◆ EXERCISE GOAL
Look through the records and copy each line that has "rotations" in it.

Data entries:

^^^^^^^^

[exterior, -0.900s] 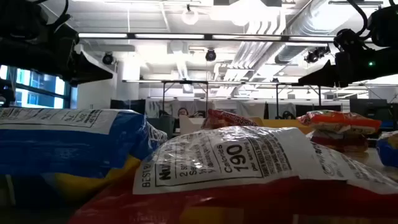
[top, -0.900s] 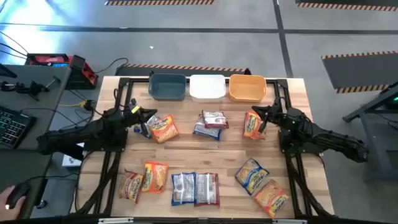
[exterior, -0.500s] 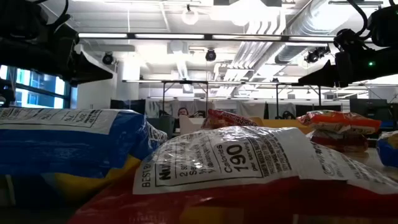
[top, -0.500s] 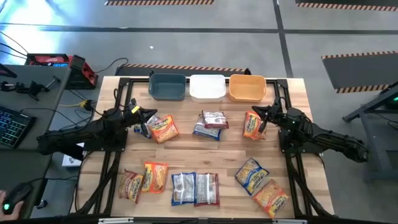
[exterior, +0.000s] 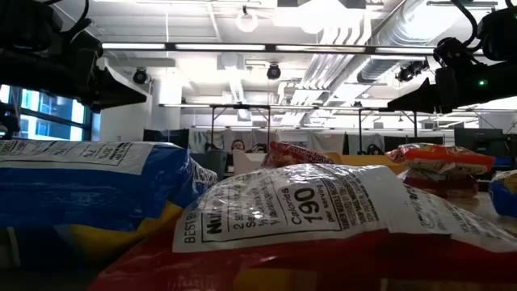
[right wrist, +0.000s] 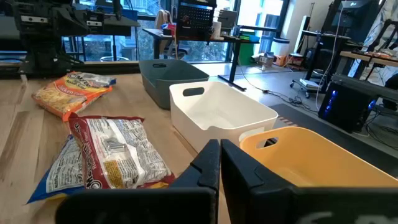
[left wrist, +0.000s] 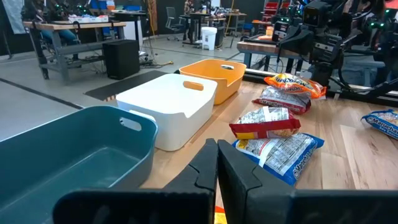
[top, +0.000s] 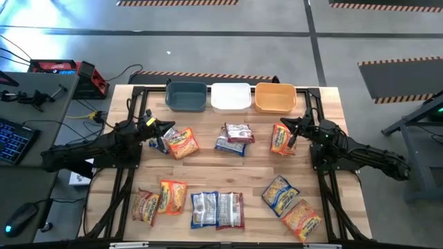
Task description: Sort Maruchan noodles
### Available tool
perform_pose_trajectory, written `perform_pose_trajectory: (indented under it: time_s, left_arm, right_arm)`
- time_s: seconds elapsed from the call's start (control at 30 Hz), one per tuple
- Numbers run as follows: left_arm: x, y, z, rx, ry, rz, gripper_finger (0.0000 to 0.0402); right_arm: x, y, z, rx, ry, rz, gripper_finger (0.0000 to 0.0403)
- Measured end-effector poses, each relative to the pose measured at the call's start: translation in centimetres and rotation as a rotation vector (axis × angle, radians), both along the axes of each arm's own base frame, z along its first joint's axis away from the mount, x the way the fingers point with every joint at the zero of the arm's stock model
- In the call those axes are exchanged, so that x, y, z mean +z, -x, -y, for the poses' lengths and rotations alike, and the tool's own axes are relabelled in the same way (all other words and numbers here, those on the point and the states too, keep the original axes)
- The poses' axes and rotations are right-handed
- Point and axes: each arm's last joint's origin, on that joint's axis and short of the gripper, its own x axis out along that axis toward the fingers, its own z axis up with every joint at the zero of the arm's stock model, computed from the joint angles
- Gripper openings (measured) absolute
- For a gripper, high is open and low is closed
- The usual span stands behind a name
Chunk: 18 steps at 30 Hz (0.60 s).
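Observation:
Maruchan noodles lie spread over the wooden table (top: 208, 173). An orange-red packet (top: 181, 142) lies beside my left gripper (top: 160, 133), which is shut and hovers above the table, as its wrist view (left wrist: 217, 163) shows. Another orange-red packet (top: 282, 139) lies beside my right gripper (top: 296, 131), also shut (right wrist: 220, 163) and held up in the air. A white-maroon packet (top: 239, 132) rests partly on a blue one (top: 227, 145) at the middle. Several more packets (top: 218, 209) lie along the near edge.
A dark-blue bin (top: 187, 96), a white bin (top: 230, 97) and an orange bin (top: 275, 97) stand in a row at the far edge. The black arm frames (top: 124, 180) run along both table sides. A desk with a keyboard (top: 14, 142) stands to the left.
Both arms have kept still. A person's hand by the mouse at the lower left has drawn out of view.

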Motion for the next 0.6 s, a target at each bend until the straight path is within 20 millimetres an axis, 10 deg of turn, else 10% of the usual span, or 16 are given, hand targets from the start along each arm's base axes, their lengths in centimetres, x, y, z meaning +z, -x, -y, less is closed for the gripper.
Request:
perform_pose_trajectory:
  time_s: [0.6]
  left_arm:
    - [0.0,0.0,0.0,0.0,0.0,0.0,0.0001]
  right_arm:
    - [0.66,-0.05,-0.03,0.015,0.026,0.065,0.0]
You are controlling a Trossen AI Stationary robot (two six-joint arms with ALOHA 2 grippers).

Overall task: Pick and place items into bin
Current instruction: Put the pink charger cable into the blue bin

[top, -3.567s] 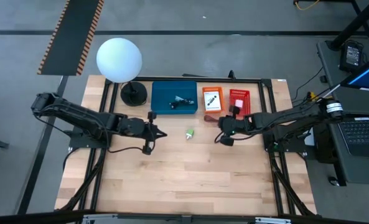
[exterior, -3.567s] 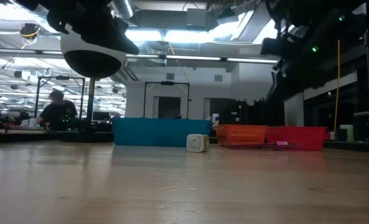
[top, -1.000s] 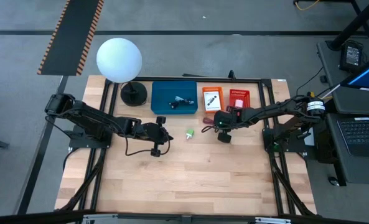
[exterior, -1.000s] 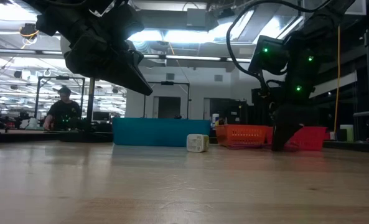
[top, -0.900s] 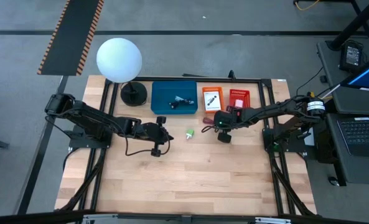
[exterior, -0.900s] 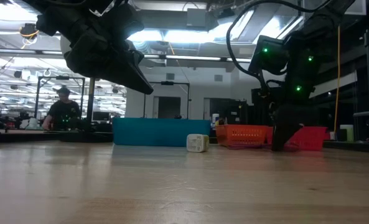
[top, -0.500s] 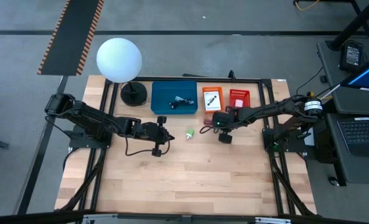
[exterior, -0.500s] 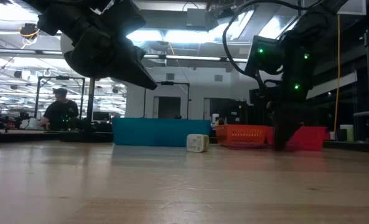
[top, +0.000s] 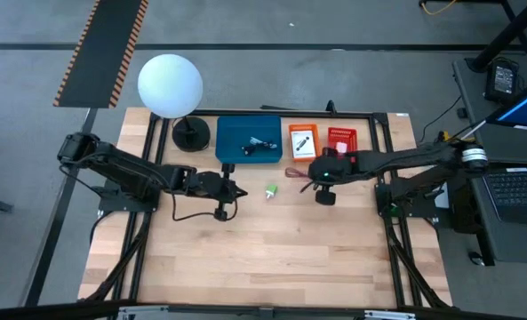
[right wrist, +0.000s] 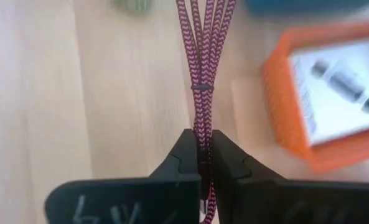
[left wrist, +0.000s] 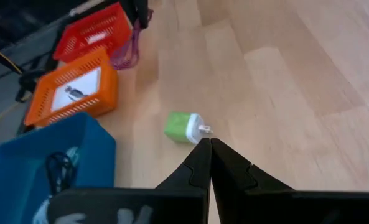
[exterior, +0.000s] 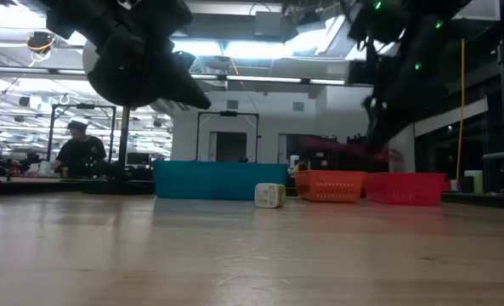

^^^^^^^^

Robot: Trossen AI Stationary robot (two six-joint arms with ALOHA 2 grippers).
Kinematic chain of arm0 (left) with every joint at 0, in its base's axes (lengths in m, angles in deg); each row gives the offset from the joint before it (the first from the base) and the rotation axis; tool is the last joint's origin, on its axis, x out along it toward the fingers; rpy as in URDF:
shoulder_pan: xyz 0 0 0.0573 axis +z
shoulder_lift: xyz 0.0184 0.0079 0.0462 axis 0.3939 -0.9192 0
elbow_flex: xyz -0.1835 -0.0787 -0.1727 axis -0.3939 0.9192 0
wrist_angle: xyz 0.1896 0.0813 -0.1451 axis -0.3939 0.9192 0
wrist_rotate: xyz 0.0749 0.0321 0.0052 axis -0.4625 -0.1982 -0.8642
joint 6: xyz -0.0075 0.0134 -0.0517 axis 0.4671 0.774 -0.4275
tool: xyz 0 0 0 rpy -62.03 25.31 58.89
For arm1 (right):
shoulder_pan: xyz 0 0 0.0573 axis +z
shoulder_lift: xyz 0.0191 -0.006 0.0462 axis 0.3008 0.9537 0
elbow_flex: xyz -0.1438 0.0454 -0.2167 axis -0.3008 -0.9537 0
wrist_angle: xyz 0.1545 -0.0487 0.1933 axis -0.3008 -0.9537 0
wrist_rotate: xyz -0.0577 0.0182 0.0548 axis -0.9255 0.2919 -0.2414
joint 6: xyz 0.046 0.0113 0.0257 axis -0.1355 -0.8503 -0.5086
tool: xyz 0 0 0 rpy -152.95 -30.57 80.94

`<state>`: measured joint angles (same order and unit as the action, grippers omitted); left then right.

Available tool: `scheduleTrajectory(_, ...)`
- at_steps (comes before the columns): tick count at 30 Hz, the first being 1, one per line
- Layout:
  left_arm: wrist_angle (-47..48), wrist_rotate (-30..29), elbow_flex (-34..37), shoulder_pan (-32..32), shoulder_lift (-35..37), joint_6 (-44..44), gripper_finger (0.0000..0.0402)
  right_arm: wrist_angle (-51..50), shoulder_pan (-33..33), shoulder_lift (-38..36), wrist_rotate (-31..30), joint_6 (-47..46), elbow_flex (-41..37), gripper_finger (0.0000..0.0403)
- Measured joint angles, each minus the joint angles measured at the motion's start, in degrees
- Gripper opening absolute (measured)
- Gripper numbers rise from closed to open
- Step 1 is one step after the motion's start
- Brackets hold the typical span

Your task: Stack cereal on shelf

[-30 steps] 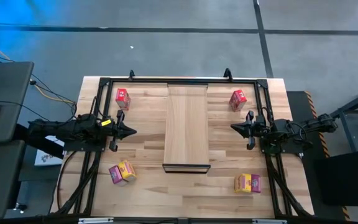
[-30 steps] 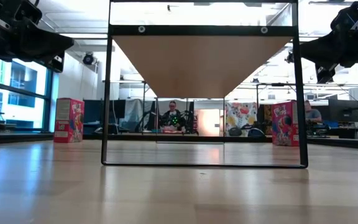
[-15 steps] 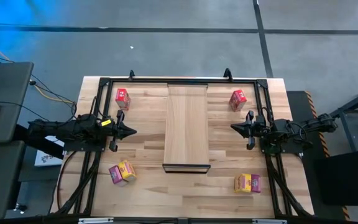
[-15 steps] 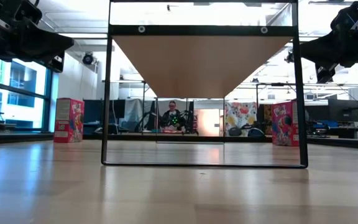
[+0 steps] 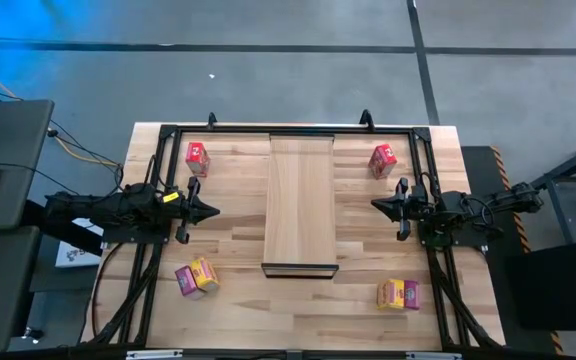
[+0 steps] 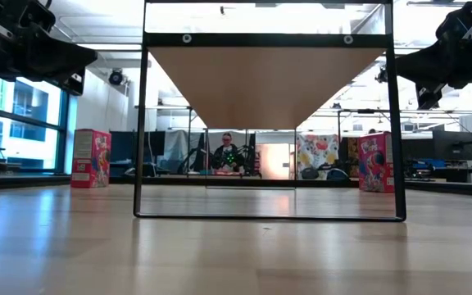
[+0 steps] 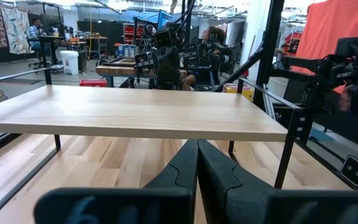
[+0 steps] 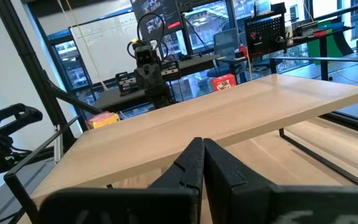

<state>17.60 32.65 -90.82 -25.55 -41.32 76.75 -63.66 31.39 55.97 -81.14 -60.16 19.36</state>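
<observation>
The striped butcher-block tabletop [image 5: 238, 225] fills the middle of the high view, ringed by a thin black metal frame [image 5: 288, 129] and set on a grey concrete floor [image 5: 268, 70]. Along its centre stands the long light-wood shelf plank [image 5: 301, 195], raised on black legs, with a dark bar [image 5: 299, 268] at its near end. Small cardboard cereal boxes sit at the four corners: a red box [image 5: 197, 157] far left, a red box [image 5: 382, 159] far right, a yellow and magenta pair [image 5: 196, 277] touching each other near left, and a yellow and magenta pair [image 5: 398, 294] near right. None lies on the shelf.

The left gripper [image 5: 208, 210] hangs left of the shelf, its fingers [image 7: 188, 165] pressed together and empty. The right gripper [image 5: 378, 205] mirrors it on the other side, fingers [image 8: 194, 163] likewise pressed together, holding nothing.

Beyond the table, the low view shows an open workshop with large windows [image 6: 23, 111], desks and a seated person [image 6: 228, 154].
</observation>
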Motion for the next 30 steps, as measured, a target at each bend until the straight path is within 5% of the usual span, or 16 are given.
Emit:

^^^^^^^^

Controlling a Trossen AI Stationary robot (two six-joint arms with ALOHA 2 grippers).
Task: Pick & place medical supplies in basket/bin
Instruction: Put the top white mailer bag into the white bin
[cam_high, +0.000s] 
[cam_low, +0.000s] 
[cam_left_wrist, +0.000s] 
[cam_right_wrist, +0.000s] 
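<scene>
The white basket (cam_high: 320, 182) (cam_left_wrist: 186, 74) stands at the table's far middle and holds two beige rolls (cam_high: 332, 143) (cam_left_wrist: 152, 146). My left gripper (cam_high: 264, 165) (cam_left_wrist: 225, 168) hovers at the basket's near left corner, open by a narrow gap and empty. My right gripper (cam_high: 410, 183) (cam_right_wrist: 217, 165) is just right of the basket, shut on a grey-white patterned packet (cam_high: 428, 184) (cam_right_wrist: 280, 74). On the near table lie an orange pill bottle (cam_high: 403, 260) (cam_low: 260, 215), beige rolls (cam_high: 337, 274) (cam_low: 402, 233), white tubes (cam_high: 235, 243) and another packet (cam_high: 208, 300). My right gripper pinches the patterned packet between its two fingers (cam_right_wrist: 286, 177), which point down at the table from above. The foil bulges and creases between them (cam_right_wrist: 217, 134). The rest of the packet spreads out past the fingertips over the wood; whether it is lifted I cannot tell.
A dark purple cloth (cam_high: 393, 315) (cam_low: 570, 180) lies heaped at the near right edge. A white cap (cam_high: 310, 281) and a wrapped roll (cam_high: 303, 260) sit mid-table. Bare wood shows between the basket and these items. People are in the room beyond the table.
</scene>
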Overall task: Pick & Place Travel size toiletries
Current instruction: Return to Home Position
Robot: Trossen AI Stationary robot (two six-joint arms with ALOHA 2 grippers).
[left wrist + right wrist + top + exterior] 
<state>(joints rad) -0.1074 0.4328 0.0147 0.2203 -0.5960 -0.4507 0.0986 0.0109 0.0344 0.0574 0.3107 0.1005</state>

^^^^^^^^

◆ OUTPUT OF THE TASK
- In the call those axes are exchanged, so that x, y, z mean +z, -x, -y, for the poses' lengths and rotations alike, and the tool's own axes are relabelled in the same way (all other words and numbers here, those on the point and the states too, keep the original axes)
- The poses' axes and rotations are right-handed

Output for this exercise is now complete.